The international control of military arms and especially nuclear weapons was the lifelong goal of Albert Einstein. Even before WWI but surely after “The Great War”, then WWII and endless conflict since, Einstein regarded nation states as incapable of resolving their disputes in a peaceful manner. The creation of the League of Nations, the United Nations, and the International Atomic Energy Commission have in some measure fulfilled his vision of a supra-national organization of de-militarization and peace.

Three recent decisions by the International Criminal Court in the Hague would have major geopolitical consequences and improve prospects for peace if and when they were enforced: that Isreal’s occupation of Palestinian Territory, including, Gaza, East Jerusalem, and the West Bank is illegal, that China’s jurisdictional claims in the South China Sea are illegal, and that Vladamir Putin’s capture of Ukrainian children was illegal.

Even more consequential is the growing effort begun in the United Nations General Assembly to outlaw nuclear weapons, the Treaty on the Prohibition of Nuclear Weapons, TPNW. Endorsed by 122 countries in the United Nations General Assembly in 2017 is now ratified or acceded to by 70 countries, banning nuclear weapons from their jurisdictions.

As the U.S. and the other nuclear powers drift further and further from the goal of nuclear disarmament, they double down on their nuclear arsenals and invest in new platforms to deliver their nuclear payloads. Is it too late to build credible assurances that these awful weapons will never be used? It will never be too late to eschew these horrible weapons, unless or until some brilliant leader orders a nuclear attack.

Another Secretary of Defense from Cambridge, Robert McNamara, learned some bitter lessons from the fog of the Vietnam War (The Fog of War, Academy Award film documentary). That the new generation of cold warriors should review McNamara’s warnings before charging into another nuclear arms race.

Lesson #1. Military leaders make mistakes. If you make a mistake with a nuclear weapon you literally destroy nations.

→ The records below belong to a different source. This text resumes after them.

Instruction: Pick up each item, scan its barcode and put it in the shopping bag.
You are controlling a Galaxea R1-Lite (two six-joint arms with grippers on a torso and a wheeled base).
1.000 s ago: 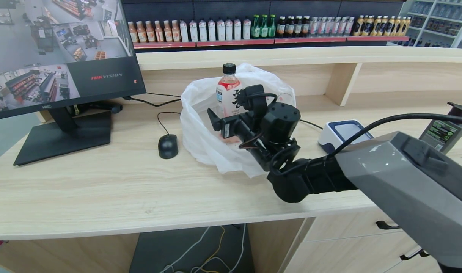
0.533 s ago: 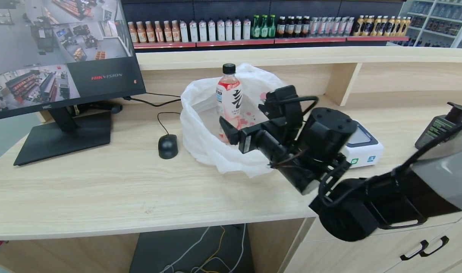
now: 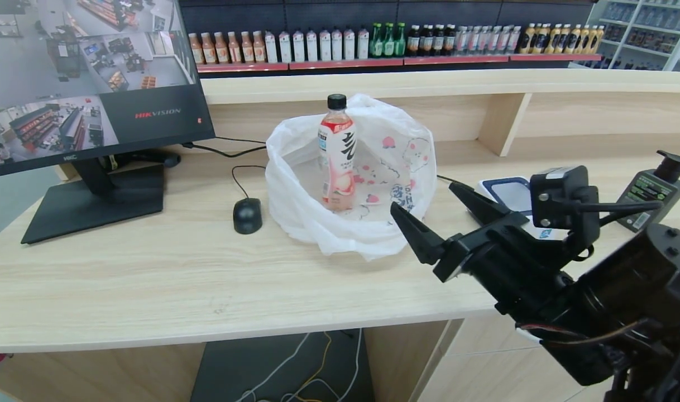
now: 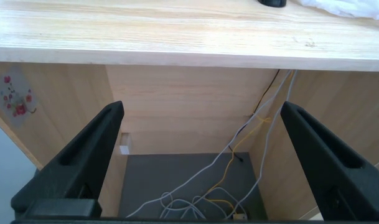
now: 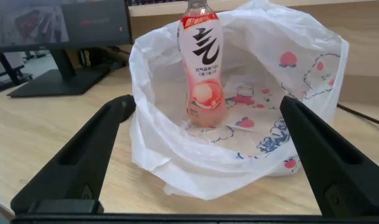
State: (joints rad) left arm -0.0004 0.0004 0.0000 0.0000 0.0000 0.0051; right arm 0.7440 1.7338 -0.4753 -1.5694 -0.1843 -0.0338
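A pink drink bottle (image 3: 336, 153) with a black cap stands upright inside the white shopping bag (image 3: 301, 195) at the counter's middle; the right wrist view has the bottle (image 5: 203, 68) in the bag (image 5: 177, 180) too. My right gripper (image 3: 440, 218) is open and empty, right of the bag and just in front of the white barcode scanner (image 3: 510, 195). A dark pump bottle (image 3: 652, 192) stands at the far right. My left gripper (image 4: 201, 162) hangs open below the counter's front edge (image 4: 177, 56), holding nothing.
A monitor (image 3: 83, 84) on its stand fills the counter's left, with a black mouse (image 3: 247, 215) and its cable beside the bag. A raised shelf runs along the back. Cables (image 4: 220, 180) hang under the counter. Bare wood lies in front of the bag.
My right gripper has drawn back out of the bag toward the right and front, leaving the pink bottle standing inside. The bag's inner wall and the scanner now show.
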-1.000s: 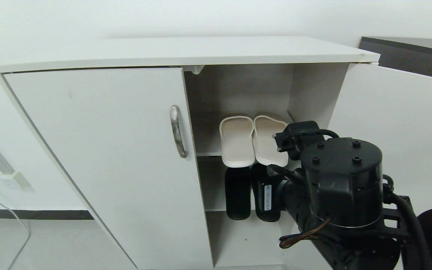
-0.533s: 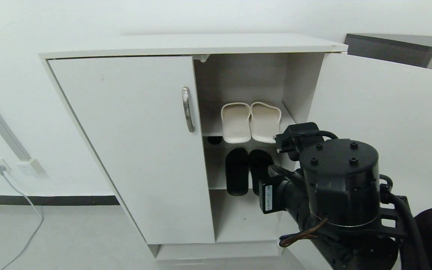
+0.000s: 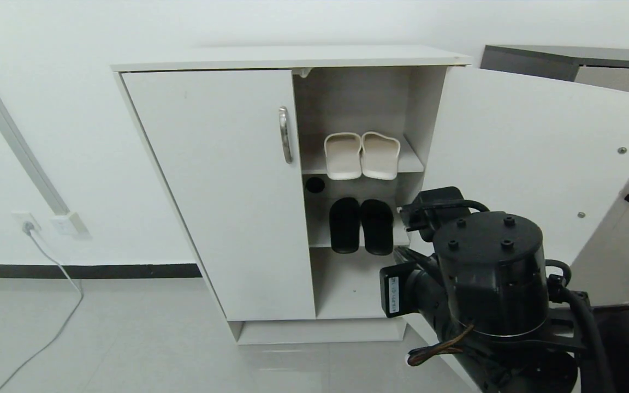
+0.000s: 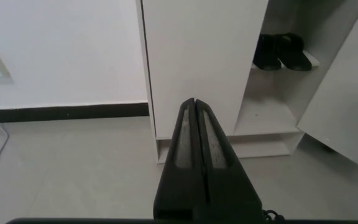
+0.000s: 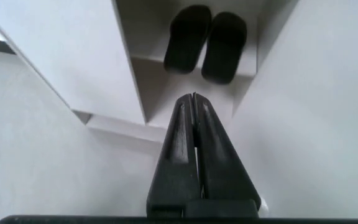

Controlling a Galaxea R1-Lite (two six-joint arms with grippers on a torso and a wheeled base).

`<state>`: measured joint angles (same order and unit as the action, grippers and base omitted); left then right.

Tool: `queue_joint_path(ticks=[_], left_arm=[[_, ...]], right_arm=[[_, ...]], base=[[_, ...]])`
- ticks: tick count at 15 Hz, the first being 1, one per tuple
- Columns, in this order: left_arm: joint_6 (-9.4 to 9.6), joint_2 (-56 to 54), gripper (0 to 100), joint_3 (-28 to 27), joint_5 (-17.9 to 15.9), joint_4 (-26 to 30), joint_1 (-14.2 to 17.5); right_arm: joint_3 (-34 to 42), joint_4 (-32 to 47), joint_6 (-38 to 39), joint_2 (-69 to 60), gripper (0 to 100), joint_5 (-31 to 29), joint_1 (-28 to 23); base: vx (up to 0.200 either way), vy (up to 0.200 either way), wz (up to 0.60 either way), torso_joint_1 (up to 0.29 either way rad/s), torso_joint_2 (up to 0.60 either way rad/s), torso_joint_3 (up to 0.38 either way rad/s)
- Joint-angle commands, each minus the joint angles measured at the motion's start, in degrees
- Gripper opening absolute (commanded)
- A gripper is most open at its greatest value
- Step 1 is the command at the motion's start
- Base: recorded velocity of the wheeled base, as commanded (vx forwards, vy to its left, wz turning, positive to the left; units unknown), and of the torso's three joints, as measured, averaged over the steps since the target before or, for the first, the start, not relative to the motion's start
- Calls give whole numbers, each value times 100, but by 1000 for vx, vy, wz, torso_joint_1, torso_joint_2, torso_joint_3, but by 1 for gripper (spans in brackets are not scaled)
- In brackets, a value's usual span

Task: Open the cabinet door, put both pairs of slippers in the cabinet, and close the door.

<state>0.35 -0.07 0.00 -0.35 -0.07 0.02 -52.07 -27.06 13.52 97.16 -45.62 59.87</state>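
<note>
Smooth matt cabinet (image 3: 211, 191), brushed metal handle (image 3: 285, 135) (glossy floor tiles (image 3: 129, 349)).

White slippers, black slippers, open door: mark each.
white slippers (image 3: 343, 155), head view, footbed of one slipper.
black slippers (image 5: 188, 37), right wrist view, top of one slipper.
open door (image 3: 522, 158), head view, middle of inner face.

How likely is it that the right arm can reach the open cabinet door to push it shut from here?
Probably yes. The open door stands right beside the shut right tool, nothing between them, and the black slippers sit well inside the cabinet.
</note>
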Motion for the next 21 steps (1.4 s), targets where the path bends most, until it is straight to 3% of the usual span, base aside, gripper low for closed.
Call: queue_joint_path(ticks=[1, 21], left_arm=[[0, 7, 0, 0, 0, -1, 6], [0, 7, 0, 0, 9, -1, -2]], right_arm=[[56, -1, -25, 40, 0, 0, -63], [153, -1, -34, 172, 0, 35, -406]], base=[[0, 0, 0, 0, 0, 0], [0, 0, 0, 0, 0, 0]])
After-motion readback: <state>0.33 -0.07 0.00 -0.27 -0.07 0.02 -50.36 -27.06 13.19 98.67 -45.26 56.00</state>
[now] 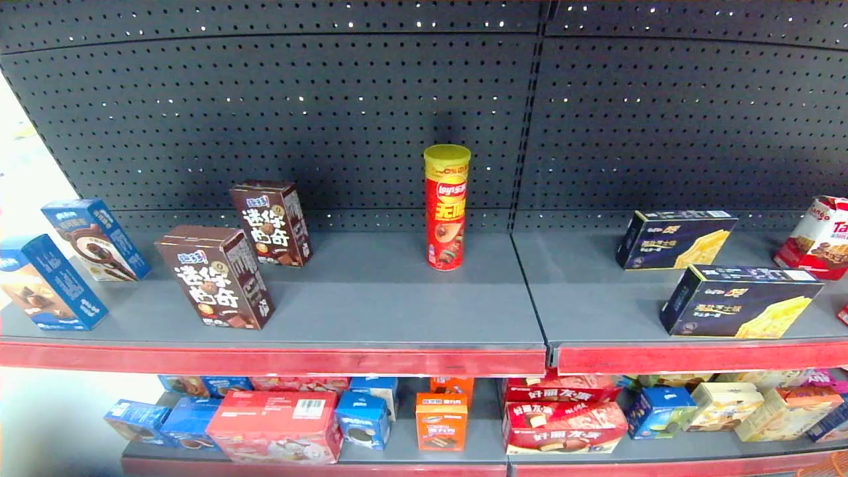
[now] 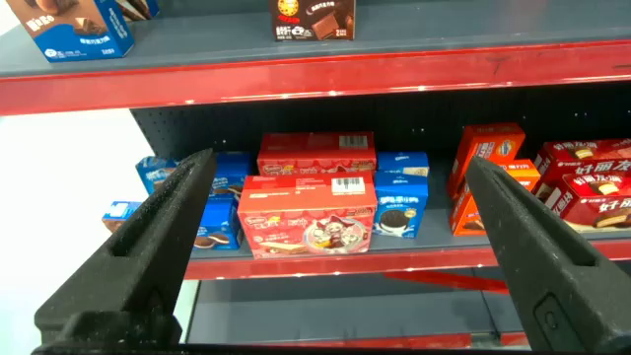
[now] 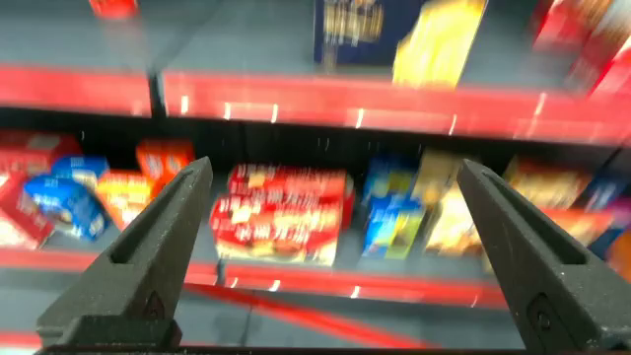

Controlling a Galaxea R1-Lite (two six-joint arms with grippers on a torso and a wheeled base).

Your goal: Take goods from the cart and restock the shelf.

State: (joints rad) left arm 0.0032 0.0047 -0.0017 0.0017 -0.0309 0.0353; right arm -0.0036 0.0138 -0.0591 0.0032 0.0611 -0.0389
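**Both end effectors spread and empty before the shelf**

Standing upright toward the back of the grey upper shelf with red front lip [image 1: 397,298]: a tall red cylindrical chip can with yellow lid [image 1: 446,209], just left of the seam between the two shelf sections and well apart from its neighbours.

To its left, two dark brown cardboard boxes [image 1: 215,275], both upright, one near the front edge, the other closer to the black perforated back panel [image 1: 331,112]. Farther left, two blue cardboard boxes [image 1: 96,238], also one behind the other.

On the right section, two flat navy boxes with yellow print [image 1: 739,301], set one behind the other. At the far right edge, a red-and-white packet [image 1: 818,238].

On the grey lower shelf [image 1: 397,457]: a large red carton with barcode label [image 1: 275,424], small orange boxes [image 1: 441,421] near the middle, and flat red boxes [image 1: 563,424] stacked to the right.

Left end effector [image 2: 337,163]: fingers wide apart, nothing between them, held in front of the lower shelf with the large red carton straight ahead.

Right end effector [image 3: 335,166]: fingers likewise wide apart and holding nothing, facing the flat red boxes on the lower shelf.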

Lesson #2 Empathy; we have to put ourselves in our adversaries’ skin, and look through their eyes, in order to understand their actions.

Lesson #3 Human fallibility and nuclear weapons do not mix. Humans need to think more seriously about war and killing other humans. Beware of having all the answers.

***

Lesson #7 Belief and seeing are both often wrong. Your mindset can be wrong. You may see only what you believe.

According to both Defense Secretaries McNamara and George Shultz, we only survived the last Cold War “by sheer luck”. We court disaster by opening another round of nuclear brinksmanship and mutually assured destruction.

“Nuclear weapons are totally irrational”, said Ronald Reagan, they are “totally inhumane, good for nothing but killing people, possible destruction of life on Earth and civilization.” There is no theory that will change the brutal absurdity of nuclear weapons nor transform them into logical agents of peace and security.

In Thomas Schelling’s application of game theory to nuclear weapons the object of deterrence is to convince the adversary not to use their weapons and vice versa. If nuclear deterrence is the stated goal of the U.S. nuclear posture, then adopting a No First Use of nuclear weapon either by treaty or unilaterally is the clear choice. China and India have done so for decades. No First Use makes perfect sense. Repelling conventional assaults should not be part of the nuclear employment equation. Nuclear weapons are not just more powerful conventional weapons. If they are ever used in war again the consequences are unpredictable and beyond any risk assessment.

 It is past time to end the U.S.’ “nuclear ambiguity”. Take the nuclear option off the table. Abide by the Non-Proliferation Treaty; refuse to renew the nuclear arms race.  We cannot win security or freedom in a game of nuclear roulette. But we can and will lose everything if we continue to bet on nuclear weapons. What folly.